» **TASK GOAL**:
Please reproduce the data below exactly, from the first line to the last.

» **DATA SHOWN**:
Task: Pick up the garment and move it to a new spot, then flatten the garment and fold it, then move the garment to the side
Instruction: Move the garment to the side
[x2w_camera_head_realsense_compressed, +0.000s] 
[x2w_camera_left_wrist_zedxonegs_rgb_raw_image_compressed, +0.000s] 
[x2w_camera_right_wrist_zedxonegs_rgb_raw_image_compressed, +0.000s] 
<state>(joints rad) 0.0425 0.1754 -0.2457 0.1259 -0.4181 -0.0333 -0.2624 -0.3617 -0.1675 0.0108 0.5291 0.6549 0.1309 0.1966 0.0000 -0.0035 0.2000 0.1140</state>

» **RESPONSE**:
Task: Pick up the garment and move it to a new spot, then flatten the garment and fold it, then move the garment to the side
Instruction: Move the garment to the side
[x2w_camera_head_realsense_compressed, +0.000s] 
[x2w_camera_left_wrist_zedxonegs_rgb_raw_image_compressed, +0.000s] 
[x2w_camera_right_wrist_zedxonegs_rgb_raw_image_compressed, +0.000s] 
<state>(joints rad) 0.0425 0.1754 -0.2457 0.1259 -0.4181 -0.0333 -0.2624 -0.3617 -0.1675 0.0108 0.5291 0.6549 0.1309 0.1966 0.0000 -0.0035 0.2000 0.1140</state>

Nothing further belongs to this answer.